### Exercise brief
In the records below, find each line with "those" and copy it.

### Records provided
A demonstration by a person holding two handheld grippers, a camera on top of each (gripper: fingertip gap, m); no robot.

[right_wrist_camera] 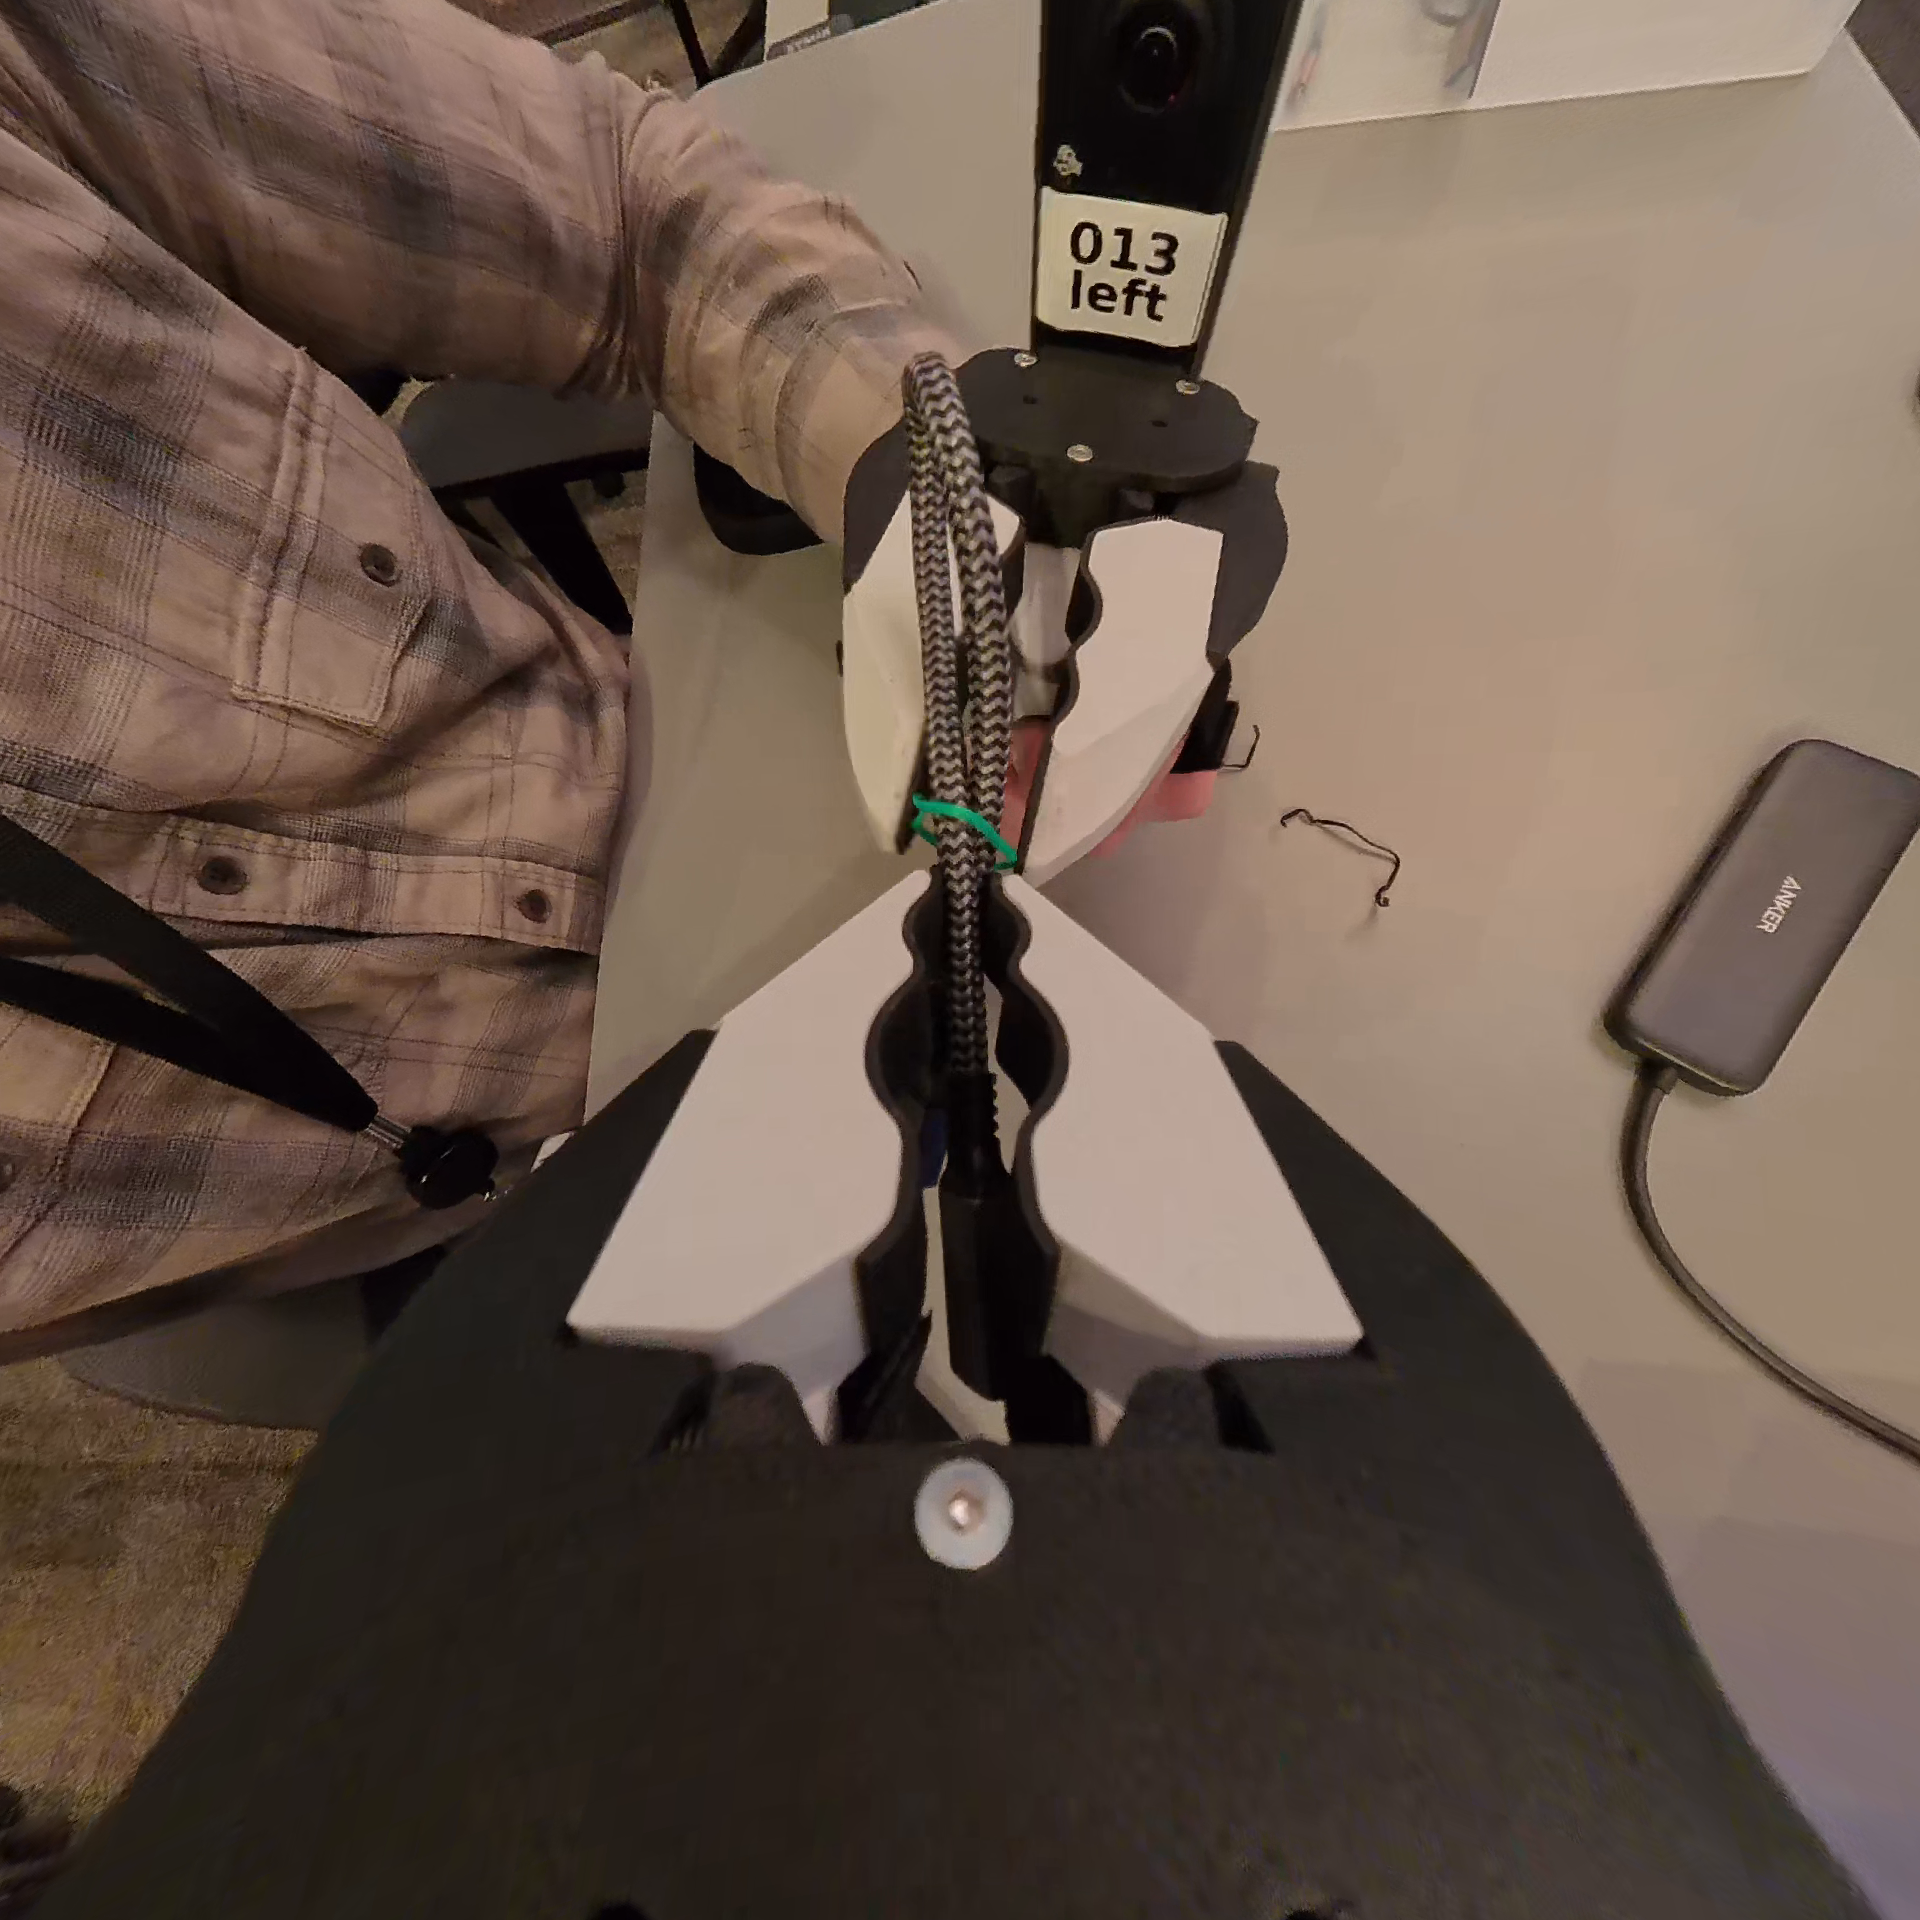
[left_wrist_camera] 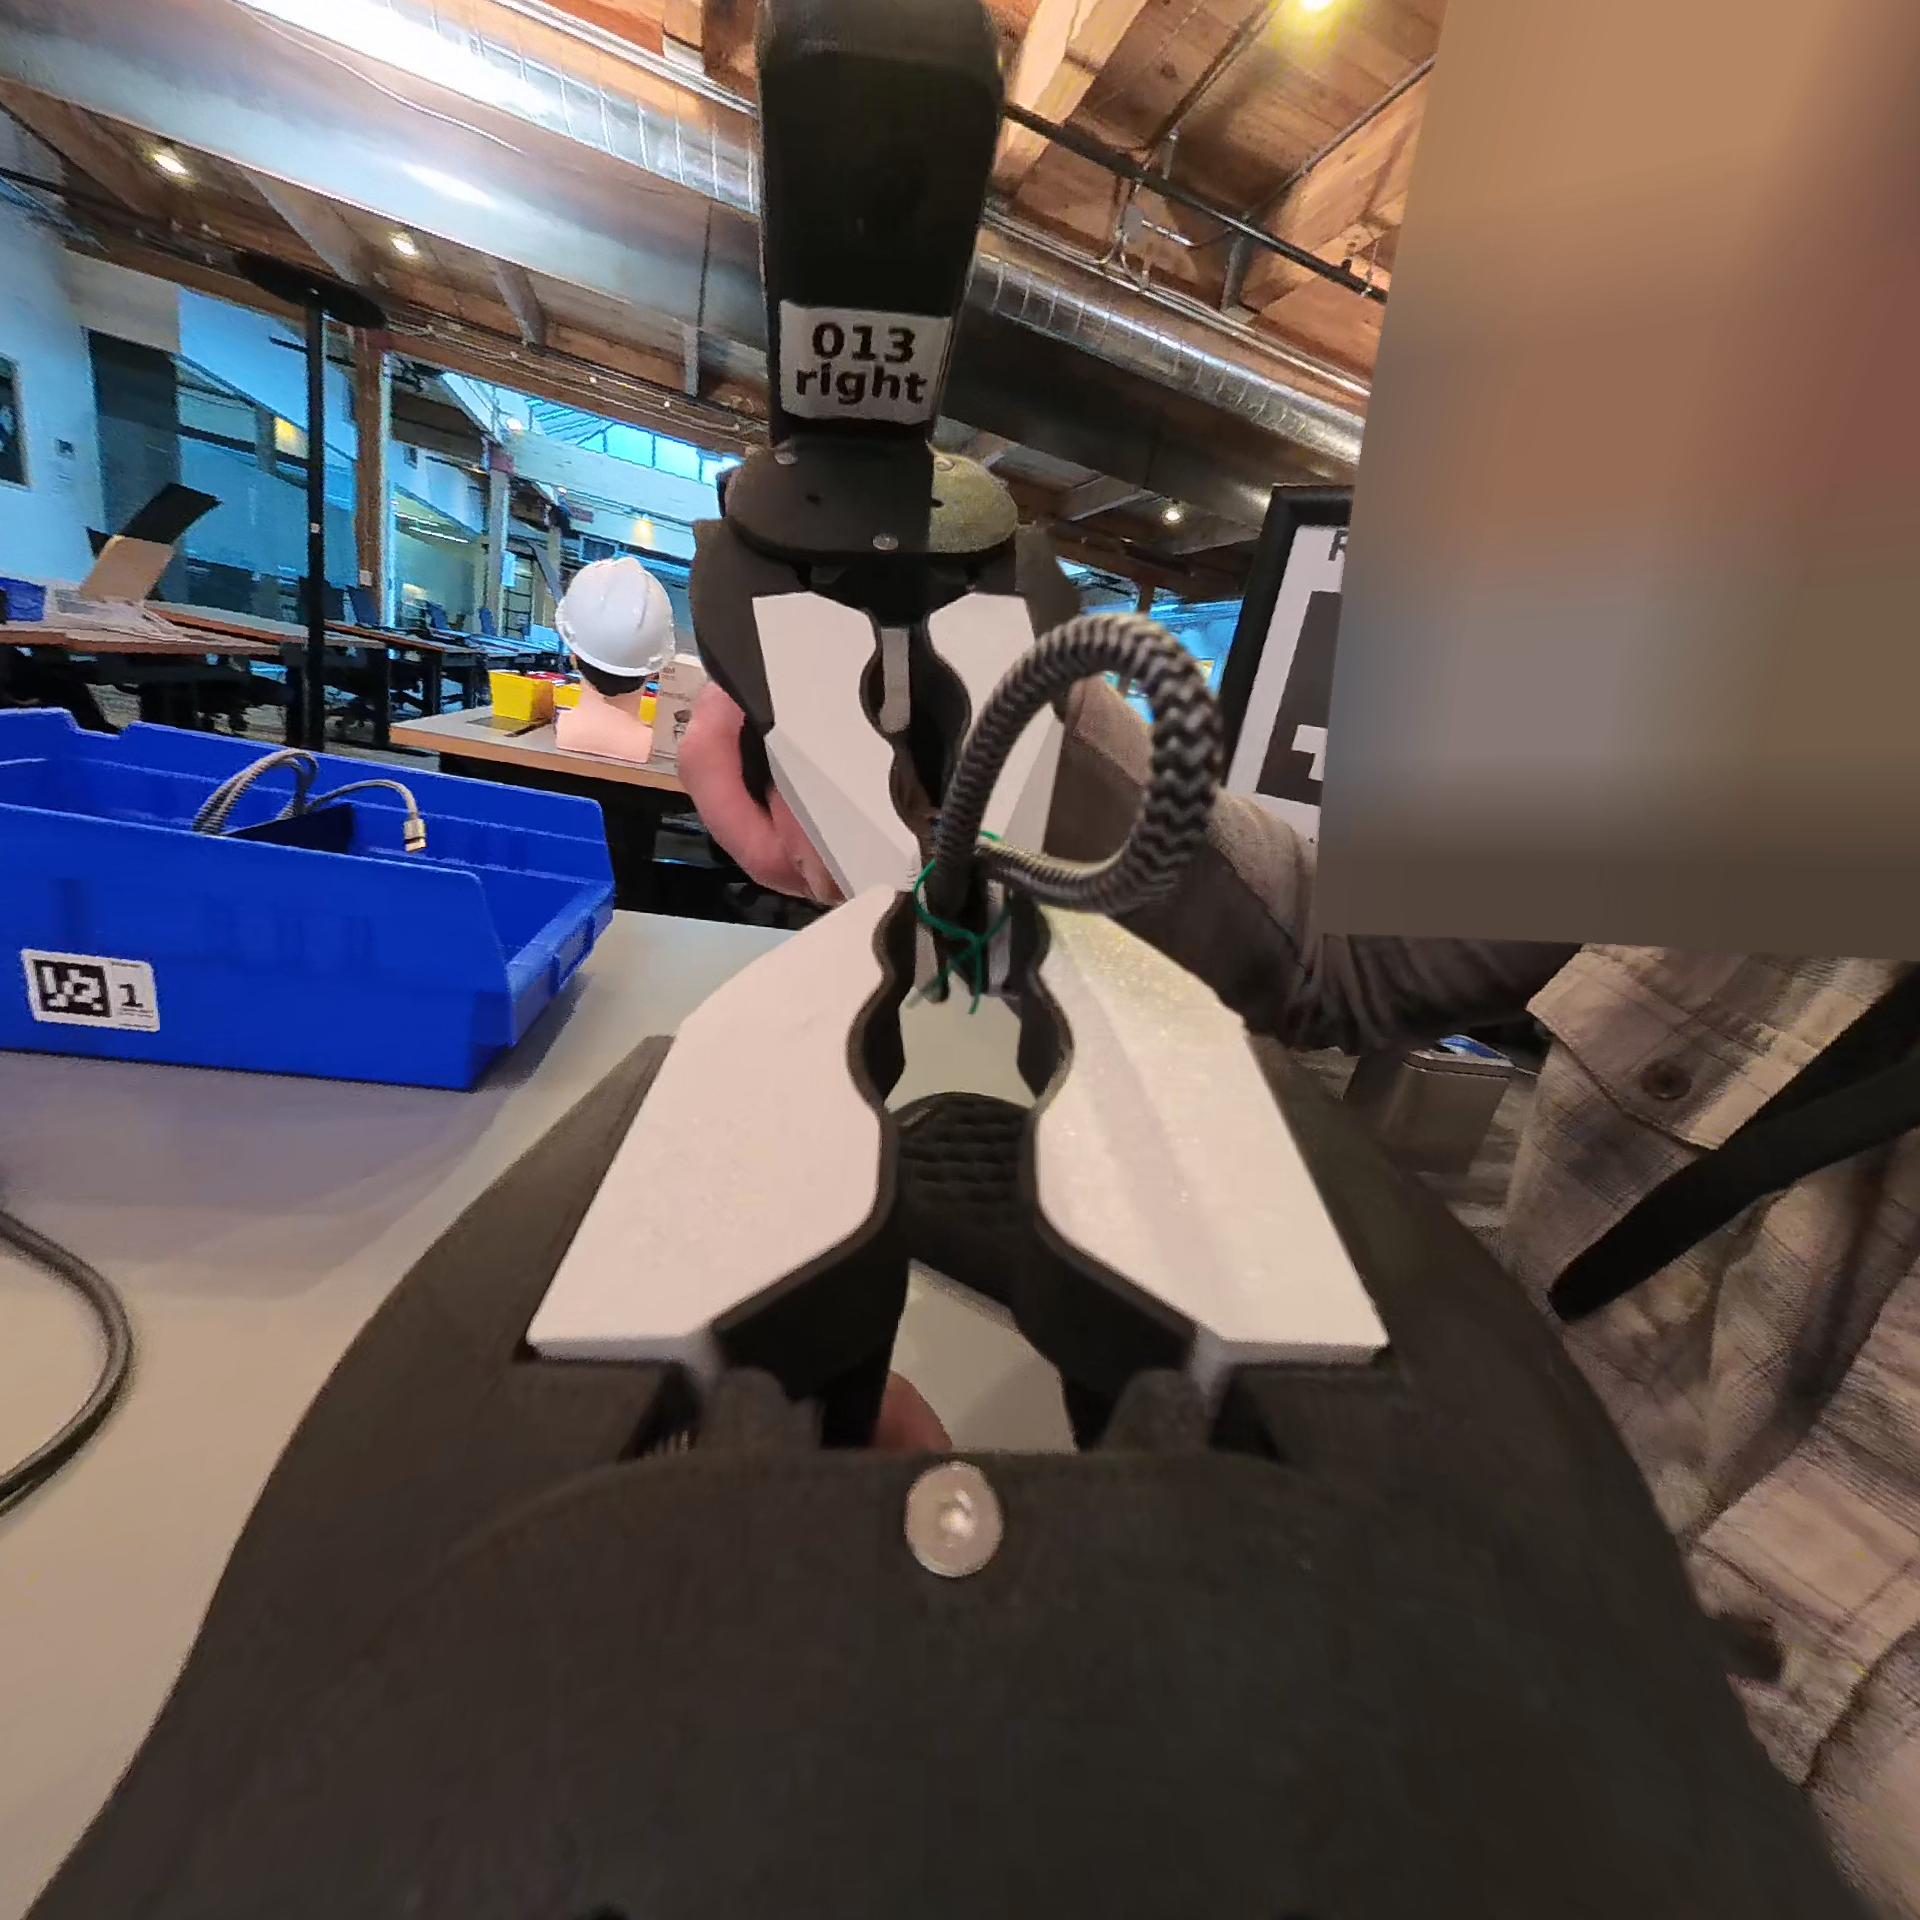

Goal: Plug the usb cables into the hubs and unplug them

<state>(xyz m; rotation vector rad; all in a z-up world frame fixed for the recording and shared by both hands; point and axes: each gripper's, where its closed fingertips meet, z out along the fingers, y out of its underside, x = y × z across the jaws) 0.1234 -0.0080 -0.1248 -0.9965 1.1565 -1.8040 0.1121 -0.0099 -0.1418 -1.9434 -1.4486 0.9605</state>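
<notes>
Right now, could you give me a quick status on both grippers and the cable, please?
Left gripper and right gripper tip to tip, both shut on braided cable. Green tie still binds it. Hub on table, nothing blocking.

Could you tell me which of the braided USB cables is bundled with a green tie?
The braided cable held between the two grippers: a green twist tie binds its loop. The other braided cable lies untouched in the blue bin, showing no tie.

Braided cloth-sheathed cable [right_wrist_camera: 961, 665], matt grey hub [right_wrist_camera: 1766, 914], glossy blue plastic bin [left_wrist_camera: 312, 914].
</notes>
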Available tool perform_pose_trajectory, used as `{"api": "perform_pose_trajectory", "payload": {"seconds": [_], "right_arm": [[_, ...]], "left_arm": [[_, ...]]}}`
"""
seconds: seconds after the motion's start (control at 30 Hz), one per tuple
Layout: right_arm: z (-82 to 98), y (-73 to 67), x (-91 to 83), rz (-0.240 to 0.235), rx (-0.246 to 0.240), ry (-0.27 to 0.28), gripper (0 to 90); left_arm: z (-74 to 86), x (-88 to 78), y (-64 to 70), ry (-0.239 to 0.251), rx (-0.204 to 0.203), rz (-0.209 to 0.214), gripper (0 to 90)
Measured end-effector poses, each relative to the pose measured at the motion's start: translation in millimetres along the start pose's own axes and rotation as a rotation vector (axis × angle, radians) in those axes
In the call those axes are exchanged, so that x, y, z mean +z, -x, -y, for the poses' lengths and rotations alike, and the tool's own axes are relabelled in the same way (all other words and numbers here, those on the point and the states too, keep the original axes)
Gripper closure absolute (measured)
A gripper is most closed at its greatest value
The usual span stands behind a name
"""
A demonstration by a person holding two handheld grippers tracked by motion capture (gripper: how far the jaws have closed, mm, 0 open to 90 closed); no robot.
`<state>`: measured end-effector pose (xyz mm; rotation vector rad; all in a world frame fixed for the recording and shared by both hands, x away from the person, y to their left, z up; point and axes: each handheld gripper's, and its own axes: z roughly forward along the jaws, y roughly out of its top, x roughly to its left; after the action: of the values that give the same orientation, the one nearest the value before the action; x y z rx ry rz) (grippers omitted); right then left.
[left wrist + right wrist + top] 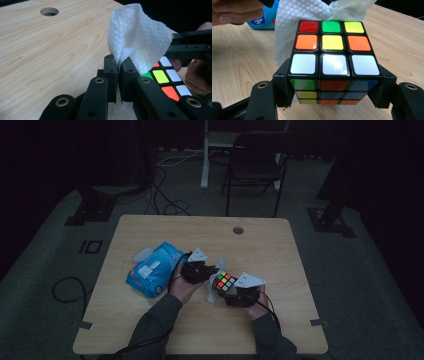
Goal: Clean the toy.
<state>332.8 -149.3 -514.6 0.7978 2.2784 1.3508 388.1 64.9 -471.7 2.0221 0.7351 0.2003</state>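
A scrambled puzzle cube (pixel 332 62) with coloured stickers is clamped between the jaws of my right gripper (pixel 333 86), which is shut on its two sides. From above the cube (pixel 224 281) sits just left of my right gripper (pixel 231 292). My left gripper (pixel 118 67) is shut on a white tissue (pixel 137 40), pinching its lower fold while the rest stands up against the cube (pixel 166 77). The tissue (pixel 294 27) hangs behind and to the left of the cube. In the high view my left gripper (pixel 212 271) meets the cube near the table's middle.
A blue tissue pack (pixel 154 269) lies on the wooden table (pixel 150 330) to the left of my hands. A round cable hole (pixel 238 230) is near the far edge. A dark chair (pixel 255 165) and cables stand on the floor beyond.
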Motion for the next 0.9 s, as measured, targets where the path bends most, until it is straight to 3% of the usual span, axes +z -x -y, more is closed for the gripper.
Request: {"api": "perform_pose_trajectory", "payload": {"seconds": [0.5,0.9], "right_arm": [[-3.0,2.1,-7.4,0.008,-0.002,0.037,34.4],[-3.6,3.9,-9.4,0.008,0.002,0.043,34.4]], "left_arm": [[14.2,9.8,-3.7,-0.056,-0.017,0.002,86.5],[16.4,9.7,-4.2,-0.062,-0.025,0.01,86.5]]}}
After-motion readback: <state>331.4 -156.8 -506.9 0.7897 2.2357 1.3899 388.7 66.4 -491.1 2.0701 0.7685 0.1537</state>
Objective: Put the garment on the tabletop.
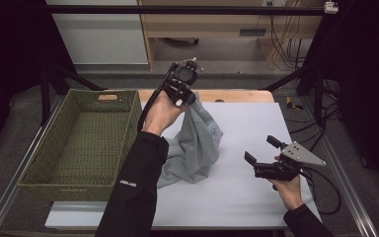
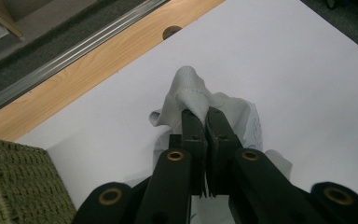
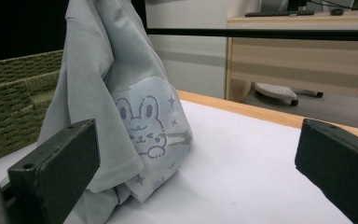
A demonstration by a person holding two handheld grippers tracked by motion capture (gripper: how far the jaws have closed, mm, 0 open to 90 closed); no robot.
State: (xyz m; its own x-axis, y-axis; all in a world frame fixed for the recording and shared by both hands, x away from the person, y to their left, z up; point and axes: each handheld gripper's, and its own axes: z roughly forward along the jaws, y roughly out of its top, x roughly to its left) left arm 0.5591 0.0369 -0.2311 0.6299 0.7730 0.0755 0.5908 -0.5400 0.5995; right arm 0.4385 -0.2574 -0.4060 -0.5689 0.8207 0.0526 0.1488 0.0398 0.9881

### Your solution
Measured end-effector poses, each relative to the pose measured at the motion's start: translation in millimetres along the start pose's own axes and rotation as a rotation vector (axis × angle, radians) in those axes
In the call those axes are exchanged, so that x, y, z mean +z, -x, -y, for the poses' lengths and rotations alike, and the tool's own axes are relabelled in the same way (all other words and numbers here, those on the point and the states too, keep the original axes)

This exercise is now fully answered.